### WHAT YOU WILL DO
Below this sentence is a listing; return exactly its lines from the one with "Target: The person" to the one with "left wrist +", both kept, and nothing more.

### DATA SUPPLIED

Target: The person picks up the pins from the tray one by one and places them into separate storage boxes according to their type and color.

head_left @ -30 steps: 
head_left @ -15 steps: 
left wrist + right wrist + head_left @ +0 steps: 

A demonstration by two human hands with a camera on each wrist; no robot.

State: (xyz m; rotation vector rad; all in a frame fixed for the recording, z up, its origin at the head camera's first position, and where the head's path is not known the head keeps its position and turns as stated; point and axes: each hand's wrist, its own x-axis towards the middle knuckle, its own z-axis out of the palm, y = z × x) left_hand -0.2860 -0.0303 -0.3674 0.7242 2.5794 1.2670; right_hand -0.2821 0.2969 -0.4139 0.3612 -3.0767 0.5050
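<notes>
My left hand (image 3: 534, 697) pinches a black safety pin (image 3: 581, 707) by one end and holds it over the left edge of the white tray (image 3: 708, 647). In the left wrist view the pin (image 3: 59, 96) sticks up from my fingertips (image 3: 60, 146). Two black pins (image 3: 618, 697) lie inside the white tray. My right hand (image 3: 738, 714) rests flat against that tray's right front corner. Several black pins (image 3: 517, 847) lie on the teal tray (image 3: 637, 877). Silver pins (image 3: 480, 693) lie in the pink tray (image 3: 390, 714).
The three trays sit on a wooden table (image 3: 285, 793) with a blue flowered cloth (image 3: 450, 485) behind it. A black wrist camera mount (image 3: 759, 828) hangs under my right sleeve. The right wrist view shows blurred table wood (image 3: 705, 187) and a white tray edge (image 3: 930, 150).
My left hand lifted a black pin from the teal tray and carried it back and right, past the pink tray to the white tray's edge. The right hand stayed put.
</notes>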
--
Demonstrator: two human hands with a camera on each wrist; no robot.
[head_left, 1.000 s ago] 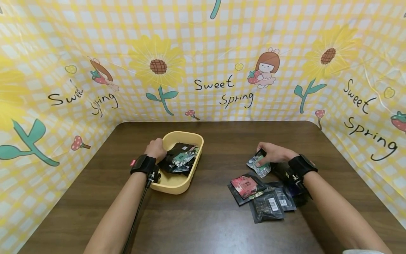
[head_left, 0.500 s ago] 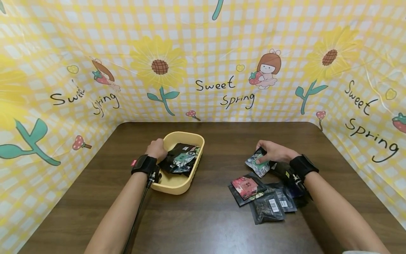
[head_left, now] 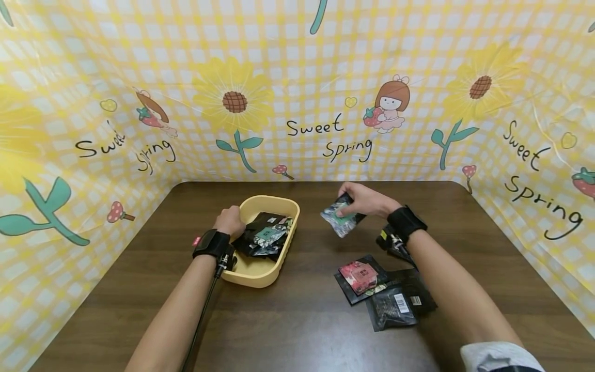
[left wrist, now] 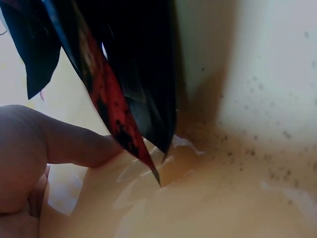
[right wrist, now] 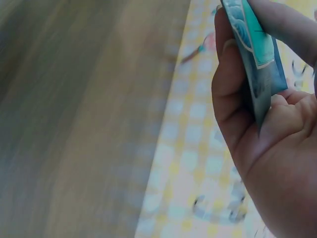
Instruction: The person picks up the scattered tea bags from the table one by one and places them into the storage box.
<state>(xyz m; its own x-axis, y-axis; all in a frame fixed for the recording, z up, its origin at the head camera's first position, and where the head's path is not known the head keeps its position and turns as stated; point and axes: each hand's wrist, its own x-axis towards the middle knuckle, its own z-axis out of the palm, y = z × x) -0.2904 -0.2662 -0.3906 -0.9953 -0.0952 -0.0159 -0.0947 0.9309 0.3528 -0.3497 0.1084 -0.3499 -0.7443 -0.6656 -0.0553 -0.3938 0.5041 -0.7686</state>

### EXPECTED ANSWER
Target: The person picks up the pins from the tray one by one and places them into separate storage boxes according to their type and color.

head_left @ -30 steps: 
head_left @ -15 steps: 
left wrist + right wrist + head_left @ +0 steps: 

There is nothing more to the exercise.